- **Exercise brief**
Among the entries below, only the lines from the one with "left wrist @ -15" through the one with "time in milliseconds" are wanted, reproduced exactly. Pictures are not wanted.

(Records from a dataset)

────────────────────

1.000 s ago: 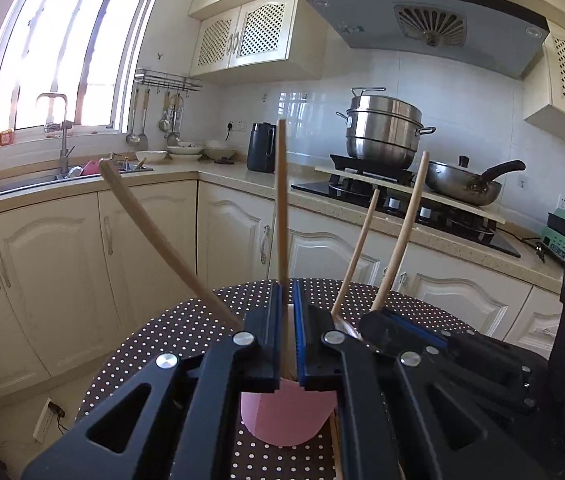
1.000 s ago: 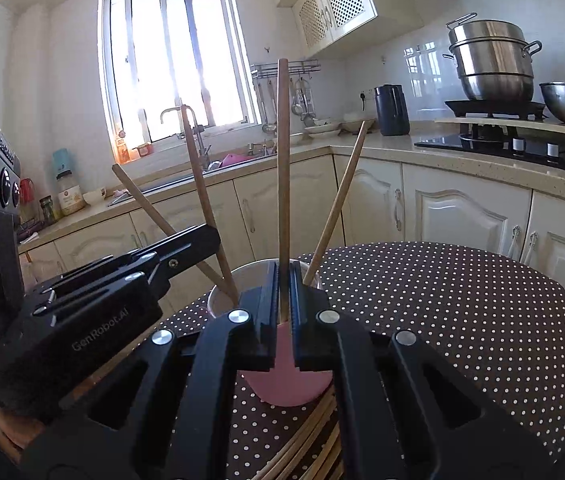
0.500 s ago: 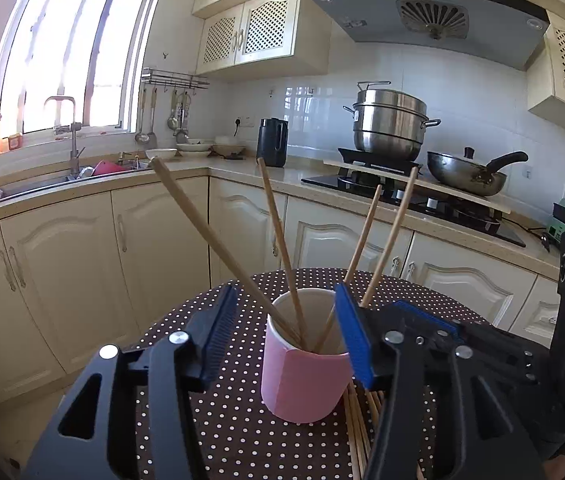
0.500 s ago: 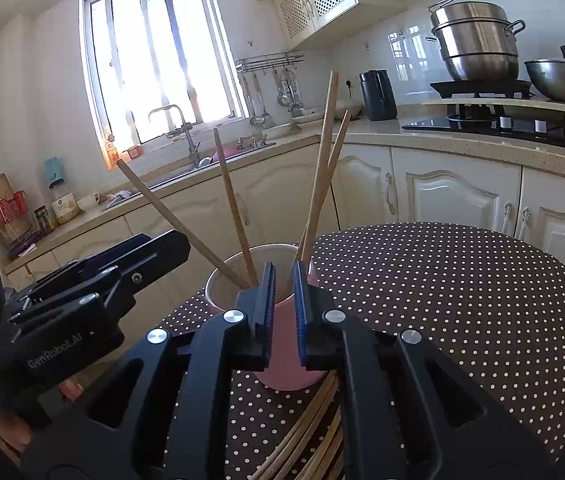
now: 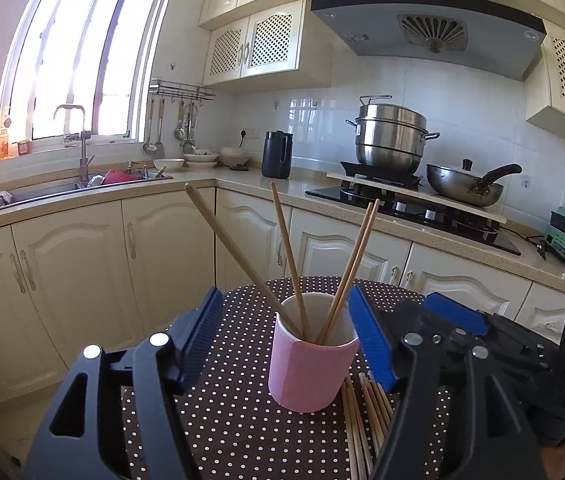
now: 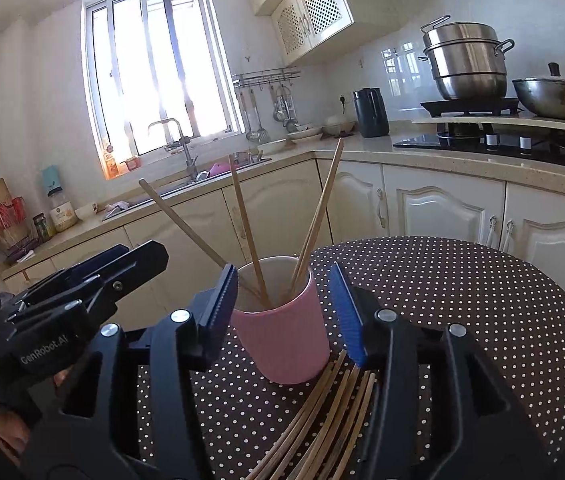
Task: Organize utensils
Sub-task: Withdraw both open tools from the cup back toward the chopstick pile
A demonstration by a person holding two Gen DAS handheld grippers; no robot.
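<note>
The bench (image 5: 242,420), round and covered in a dark dotted cloth, is carrying everything the task needs, and the sorting looks partly done. The pink cup (image 5: 309,368) is standing upright just ahead of both tools, framed between the blue pads of each in its own view.

The left hand-held gripper (image 5: 286,340) is opening, its jaws apart with nothing pressed between them; the cup is only showing beyond the gap. The right hand-held gripper (image 6: 285,312) is opening too, likewise released and empty, and it is sitting just to the right of the left one.

Four chopsticks (image 5: 288,256) are already leaning in the cup: one tilting far left, one near upright, two close together tilting right. That much appears finished.

What is left is the loose pile of chopsticks (image 6: 322,420) lying flat on the cloth, right under the right tool's jaws and touching the cup's base. Roughly eight or more are showing, though they are overlapping too much for a firm count.
</note>
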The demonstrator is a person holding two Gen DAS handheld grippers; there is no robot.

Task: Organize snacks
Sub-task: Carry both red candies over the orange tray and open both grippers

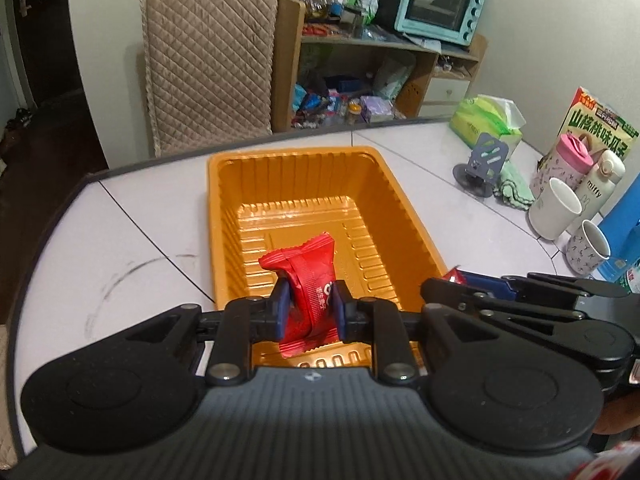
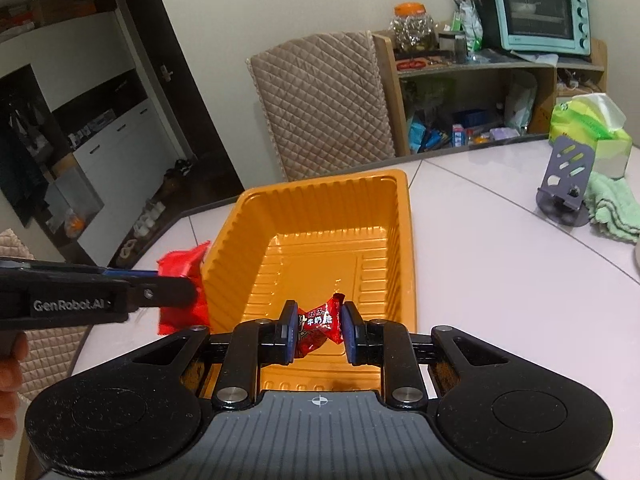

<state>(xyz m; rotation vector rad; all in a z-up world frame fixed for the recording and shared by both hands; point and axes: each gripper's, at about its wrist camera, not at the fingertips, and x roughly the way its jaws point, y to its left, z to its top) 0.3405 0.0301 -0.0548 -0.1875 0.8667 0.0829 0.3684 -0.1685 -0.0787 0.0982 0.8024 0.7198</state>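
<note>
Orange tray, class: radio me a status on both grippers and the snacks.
Left gripper shut on red snack packet. Right gripper shut on small red candy. Both over orange tray, nothing inside yet. Nothing in the way.

A home dining room: a white table [image 1: 132, 240] with mugs [image 1: 554, 208] and a tissue pack [image 1: 486, 120], a quilt-covered chair [image 1: 208, 64] at its far side, a cluttered wooden shelf [image 2: 472, 72] bearing a mint toaster oven [image 2: 540, 10], and shoes by the left doorway [image 2: 178, 168].
</note>
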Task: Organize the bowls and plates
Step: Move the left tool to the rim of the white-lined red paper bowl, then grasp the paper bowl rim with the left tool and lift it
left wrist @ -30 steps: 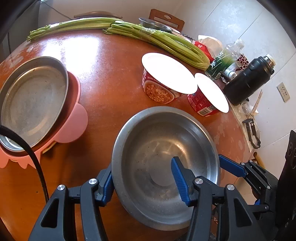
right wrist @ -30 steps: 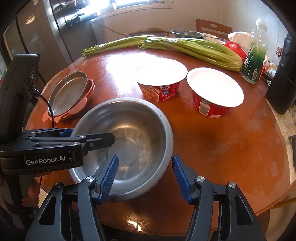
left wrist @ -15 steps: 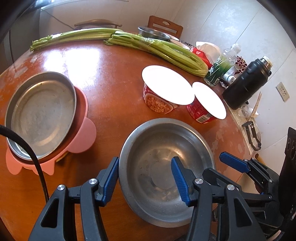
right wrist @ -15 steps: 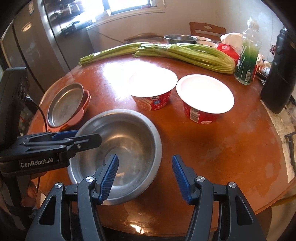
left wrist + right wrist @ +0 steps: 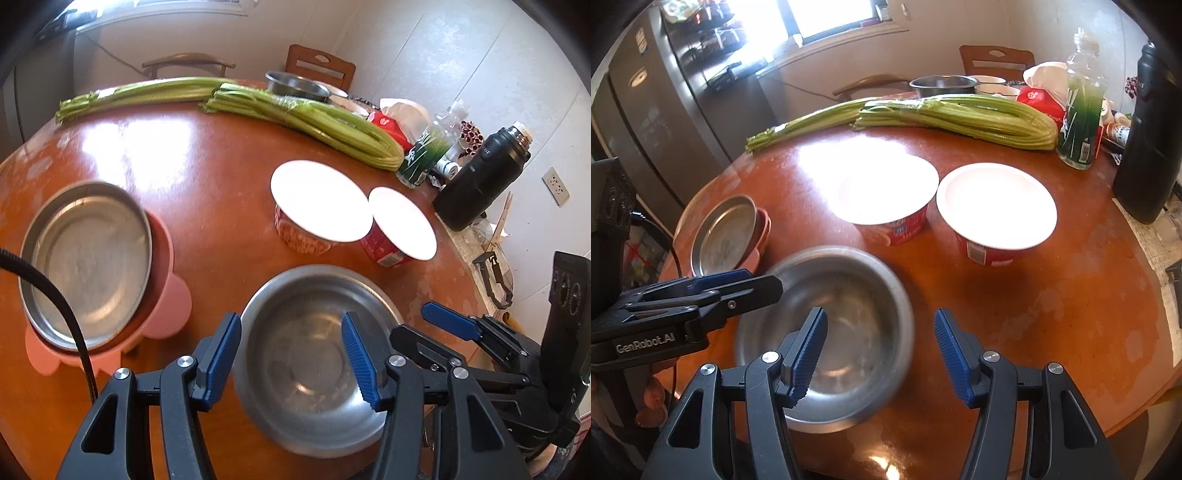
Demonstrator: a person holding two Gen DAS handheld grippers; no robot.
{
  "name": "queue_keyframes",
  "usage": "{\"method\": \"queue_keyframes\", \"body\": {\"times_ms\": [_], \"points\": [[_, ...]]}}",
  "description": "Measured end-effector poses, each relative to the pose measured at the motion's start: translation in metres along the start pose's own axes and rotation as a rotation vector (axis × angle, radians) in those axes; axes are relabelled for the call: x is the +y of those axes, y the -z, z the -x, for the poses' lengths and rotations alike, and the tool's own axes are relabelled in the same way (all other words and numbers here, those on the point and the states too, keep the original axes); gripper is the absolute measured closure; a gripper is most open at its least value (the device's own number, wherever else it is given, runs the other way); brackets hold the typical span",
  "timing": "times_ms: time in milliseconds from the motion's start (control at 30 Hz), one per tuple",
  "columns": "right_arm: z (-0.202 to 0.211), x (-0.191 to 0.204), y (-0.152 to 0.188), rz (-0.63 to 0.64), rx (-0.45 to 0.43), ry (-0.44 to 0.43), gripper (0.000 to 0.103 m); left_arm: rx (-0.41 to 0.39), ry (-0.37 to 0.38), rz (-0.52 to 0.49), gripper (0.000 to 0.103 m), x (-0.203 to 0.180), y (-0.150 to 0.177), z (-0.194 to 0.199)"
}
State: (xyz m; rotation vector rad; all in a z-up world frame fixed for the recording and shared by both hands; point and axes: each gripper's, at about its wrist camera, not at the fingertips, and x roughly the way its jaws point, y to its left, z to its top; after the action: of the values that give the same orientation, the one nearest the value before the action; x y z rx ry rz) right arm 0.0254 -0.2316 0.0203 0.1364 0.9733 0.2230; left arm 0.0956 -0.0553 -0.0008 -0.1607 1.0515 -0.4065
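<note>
Apparently both tools (open) withdrew from bowl.

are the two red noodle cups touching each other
Cannot tell. In the left wrist view the lids of the two noodle cups overlap; the right wrist view suggests a sliver between them.

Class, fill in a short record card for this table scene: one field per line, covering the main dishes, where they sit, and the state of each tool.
Surface: round wooden table
Steel bowl: empty, upright, at near edge
Steel plate: stacked on pink plate, on the left side
Noodle cups: two, lids on, side by side
Left tool: open, straddling bowl's left rim
Right tool: open, straddling bowl's right rim
Far edge: celery
</note>
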Motion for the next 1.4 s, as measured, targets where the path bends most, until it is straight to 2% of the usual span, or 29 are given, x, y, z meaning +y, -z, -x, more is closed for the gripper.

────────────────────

- **Written reply**
left wrist @ -15 steps: 
right wrist @ -15 steps: 
left wrist + right wrist @ +0 steps: 
Demonstrator: a person holding two Gen DAS handheld grippers; no robot.
{
  "name": "queue_keyframes",
  "usage": "{\"method\": \"queue_keyframes\", \"body\": {\"times_ms\": [_], \"points\": [[_, ...]]}}",
  "description": "Measured end-effector poses, each relative to the pose measured at the motion's start: translation in metres along the start pose's own axes and rotation as a rotation vector (axis × angle, radians) in those axes; axes are relabelled for the call: x is the +y of those axes, y the -z, z the -x, for the poses' lengths and rotations alike, and the tool's own axes are relabelled in the same way (all other words and numbers here, those on the point and the states too, keep the original axes); gripper is the absolute measured closure; a gripper is most open at its least value (the device's own number, wherever else it is given, runs the other way); brackets hold the typical span",
  "timing": "times_ms: time in milliseconds from the motion's start (control at 30 Hz), one per tuple",

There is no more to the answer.